BEGIN MATERIAL SHOWN

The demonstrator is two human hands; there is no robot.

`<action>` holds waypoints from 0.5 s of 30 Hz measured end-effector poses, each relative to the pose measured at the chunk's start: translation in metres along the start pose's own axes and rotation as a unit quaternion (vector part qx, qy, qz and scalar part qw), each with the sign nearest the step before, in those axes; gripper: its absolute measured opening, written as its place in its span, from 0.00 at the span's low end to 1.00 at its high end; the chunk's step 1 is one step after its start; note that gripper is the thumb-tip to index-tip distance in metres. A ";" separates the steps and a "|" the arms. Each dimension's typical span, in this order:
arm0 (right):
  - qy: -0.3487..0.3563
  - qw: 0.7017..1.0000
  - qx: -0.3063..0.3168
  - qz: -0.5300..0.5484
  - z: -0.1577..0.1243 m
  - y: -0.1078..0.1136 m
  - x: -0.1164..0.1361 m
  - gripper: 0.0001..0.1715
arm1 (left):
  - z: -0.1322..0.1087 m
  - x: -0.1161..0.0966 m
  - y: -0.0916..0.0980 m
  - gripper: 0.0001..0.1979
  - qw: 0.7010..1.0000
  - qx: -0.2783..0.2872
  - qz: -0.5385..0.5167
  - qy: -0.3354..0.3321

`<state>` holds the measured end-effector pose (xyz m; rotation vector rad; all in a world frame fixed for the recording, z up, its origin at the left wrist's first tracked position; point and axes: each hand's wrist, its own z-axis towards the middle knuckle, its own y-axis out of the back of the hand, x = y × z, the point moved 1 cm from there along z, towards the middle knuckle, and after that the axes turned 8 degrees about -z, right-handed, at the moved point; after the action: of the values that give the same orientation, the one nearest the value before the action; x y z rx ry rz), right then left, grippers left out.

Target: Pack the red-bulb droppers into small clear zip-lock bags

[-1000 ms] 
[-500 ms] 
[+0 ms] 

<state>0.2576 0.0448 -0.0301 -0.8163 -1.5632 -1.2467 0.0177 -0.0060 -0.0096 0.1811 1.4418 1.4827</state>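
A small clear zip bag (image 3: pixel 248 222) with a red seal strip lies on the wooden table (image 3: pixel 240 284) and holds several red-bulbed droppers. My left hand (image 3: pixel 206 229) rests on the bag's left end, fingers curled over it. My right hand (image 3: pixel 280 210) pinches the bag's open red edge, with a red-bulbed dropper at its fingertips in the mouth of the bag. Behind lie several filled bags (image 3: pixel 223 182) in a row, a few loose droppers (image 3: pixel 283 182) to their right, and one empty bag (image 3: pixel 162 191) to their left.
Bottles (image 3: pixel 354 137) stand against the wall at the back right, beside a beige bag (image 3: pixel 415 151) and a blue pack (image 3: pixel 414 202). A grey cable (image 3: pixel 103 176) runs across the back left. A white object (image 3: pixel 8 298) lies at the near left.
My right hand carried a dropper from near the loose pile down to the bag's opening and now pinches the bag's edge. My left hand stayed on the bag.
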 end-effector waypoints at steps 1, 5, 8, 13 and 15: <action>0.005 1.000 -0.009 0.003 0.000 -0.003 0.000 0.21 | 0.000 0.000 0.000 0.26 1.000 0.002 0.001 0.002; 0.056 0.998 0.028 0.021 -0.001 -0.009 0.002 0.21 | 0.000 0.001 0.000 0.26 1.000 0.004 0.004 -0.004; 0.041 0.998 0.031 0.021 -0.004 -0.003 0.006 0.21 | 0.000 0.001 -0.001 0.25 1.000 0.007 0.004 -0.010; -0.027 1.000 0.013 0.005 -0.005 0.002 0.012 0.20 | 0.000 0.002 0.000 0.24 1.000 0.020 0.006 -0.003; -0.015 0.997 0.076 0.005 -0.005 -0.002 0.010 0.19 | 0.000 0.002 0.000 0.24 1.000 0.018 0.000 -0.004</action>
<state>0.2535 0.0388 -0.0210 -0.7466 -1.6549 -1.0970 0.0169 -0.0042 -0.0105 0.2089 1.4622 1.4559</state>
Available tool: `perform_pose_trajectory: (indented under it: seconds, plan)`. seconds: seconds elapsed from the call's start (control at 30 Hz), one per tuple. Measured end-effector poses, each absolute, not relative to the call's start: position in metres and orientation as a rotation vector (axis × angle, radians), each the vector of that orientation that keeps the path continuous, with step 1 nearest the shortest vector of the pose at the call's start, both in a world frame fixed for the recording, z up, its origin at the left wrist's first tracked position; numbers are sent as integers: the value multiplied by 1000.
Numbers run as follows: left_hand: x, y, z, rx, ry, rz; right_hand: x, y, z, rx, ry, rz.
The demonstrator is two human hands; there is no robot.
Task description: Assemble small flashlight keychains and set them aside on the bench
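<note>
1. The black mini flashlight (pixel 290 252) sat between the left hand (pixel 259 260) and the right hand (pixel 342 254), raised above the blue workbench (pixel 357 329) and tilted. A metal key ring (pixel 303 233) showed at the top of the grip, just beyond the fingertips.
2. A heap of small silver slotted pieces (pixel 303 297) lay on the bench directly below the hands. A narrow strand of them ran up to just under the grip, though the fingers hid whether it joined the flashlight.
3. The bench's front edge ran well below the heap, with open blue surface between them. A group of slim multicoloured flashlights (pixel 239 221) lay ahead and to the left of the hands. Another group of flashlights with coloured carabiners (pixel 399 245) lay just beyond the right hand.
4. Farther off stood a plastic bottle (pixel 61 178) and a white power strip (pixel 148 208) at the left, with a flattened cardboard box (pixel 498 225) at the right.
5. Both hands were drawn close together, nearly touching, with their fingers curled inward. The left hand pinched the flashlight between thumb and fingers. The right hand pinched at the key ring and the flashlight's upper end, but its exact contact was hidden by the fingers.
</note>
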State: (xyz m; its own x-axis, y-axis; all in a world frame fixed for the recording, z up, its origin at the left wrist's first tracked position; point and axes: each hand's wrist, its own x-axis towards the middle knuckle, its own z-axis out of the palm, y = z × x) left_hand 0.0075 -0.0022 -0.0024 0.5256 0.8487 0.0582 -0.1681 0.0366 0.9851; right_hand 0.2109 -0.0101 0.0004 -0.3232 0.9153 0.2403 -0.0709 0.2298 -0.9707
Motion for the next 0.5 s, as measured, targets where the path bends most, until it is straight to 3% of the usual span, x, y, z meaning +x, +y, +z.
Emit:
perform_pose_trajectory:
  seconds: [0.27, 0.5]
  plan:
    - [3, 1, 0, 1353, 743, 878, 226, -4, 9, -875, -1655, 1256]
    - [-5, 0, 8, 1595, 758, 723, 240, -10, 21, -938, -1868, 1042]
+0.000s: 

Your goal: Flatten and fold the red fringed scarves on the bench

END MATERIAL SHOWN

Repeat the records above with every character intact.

The demonstrator is two human hands; there is no robot.

`<action>` holds waypoints from 0.5 s of 30 Hz measured end-effector poses, each relative to the pose measured at the chunk's start: translation in metres along the start pose's own axes and rotation as a unit quaternion (vector part qx, qy, qz and scalar part qw), each with the sign nearest the step before, in those axes; gripper: its absolute measured opening, written as its place in its span, from 0.00 at the span's low end to 1.00 at its high end; the chunk's step 1 is one step after its start; note that gripper is the thumb-tip to index-tip distance in metres. A ";" separates the steps and a "|" the arms. Each dimension's typical span, in this order:
arm0 (right):
  - qy: -0.3487..0.3563
  - qw: 0.7017..1.0000
  - qx: -0.3063..0.3168
  - qz: -0.5300..0.5484
  - z: -0.1577..0.1243 m
  - y: -0.1078..0.1136 m
  - x: -0.1164..0.1361 m
  - gripper: 0.0001..0.1715
arm1 (left):
  - z: -0.1322..0.1087 m
  - x: -0.1161..0.0966 m
  - y: -0.0916..0.0980 m
  - gripper: 0.0001..0.1979
  - qw: 0.7010..1.0000
  - qx: -0.2783..0.2872
  - qz: -0.5385..0.5167
  - qy: -0.3354..0.3321

`<state>` holds the measured end-effector pose (xyz m; rotation vector rad; all in a world frame fixed for the recording, z up, its origin at the left wrist's first tracked position; point and axes: each hand's wrist, its own z-axis towards the middle knuckle, its own y-axis out of the back of the hand, x = y × z, the point moved 1 cm from there along z, towards the middle knuckle, and after that the axes turned 8 degrees about -z, right-handed, at the moved point; after the action: of the values that give the same orientation, the one nearest the value before the action; x y z rx ry rz), right then left, grippers left out.

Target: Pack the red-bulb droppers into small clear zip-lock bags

[-1000 ms] 
[-500 ms] 
[+0 ms] 

<state>0.2576 0.0448 -0.0301 -0.8163 -1.5632 -1.2467 0.0177 -0.0060 -0.0096 0.1811 1.4418 1.4827</state>
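A small clear zip bag (image 3: pixel 248 222) with a red seal strip lies on the wooden table (image 3: pixel 240 284) and holds several red-bulbed droppers. My left hand (image 3: pixel 206 229) rests on the bag's left end, fingers curled over it. My right hand (image 3: pixel 280 210) pinches the bag's open red edge, with a red-bulbed dropper at its fingertips in the mouth of the bag. Behind lie several filled bags (image 3: pixel 223 182) in a row, a few loose droppers (image 3: pixel 283 182) to their right, and one empty bag (image 3: pixel 162 191) to their left.
Bottles (image 3: pixel 354 137) stand against the wall at the back right, beside a beige bag (image 3: pixel 415 151) and a blue pack (image 3: pixel 414 202). A grey cable (image 3: pixel 103 176) runs across the back left. A white object (image 3: pixel 8 298) lies at the near left.
My right hand carried a dropper from near the loose pile down to the bag's opening and now pinches the bag's edge. My left hand stayed on the bag.
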 end-effector waypoints at steps 1, 5, 8, 13 and 15: <action>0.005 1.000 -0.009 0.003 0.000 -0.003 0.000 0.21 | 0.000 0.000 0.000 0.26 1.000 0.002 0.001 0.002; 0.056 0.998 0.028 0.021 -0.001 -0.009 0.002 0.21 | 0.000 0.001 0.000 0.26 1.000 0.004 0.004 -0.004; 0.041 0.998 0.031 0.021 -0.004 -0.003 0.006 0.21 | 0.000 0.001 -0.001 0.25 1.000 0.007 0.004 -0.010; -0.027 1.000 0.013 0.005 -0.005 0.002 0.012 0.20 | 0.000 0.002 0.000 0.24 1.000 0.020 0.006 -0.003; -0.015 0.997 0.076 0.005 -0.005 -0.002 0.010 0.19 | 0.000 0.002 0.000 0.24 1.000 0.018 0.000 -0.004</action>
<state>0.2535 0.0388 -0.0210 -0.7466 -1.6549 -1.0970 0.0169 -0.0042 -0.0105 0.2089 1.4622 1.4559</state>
Available tool: `perform_pose_trajectory: (indented under it: seconds, plan)`. seconds: seconds elapsed from the call's start (control at 30 Hz), one per tuple. Measured end-effector poses, each absolute, not relative to the call's start: position in metres and orientation as a rotation vector (axis × angle, radians), each the vector of that orientation that keeps the path continuous, with step 1 nearest the shortest vector of the pose at the call's start, both in a world frame fixed for the recording, z up, its origin at the left wrist's first tracked position; numbers are sent as integers: the value multiplied by 1000.
Numbers run as follows: left_hand: x, y, z, rx, ry, rz; right_hand: x, y, z, rx, ry, rz.
The demonstrator is two human hands; there is no robot.
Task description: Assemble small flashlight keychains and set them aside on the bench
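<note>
1. The black mini flashlight (pixel 290 252) sat between the left hand (pixel 259 260) and the right hand (pixel 342 254), raised above the blue workbench (pixel 357 329) and tilted. A metal key ring (pixel 303 233) showed at the top of the grip, just beyond the fingertips.
2. A heap of small silver slotted pieces (pixel 303 297) lay on the bench directly below the hands. A narrow strand of them ran up to just under the grip, though the fingers hid whether it joined the flashlight.
3. The bench's front edge ran well below the heap, with open blue surface between them. A group of slim multicoloured flashlights (pixel 239 221) lay ahead and to the left of the hands. Another group of flashlights with coloured carabiners (pixel 399 245) lay just beyond the right hand.
4. Farther off stood a plastic bottle (pixel 61 178) and a white power strip (pixel 148 208) at the left, with a flattened cardboard box (pixel 498 225) at the right.
5. Both hands were drawn close together, nearly touching, with their fingers curled inward. The left hand pinched the flashlight between thumb and fingers. The right hand pinched at the key ring and the flashlight's upper end, but its exact contact was hidden by the fingers.
</note>
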State: (xyz m; its own x-axis, y-axis; all in a world frame fixed for the recording, z up, its origin at the left wrist's first tracked position; point and axes: each hand's wrist, its own x-axis towards the middle knuckle, its own z-axis out of the palm, y = z × x) left_hand 0.0075 -0.0022 -0.0024 0.5256 0.8487 0.0582 -0.1681 0.0366 0.9851; right_hand 0.2109 -0.0101 0.0004 -0.3232 0.9153 0.2403 -0.0709 0.2298 -0.9707
Motion for the next 0.5 s, as measured, targets where the path bends most, until it is straight to 3% of the usual span, x, y, z meaning +x, +y, +z.
Emit:
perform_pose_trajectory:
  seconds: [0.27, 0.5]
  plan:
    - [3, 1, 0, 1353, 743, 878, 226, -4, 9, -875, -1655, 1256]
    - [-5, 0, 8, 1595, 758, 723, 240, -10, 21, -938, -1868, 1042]
+0.000s: 

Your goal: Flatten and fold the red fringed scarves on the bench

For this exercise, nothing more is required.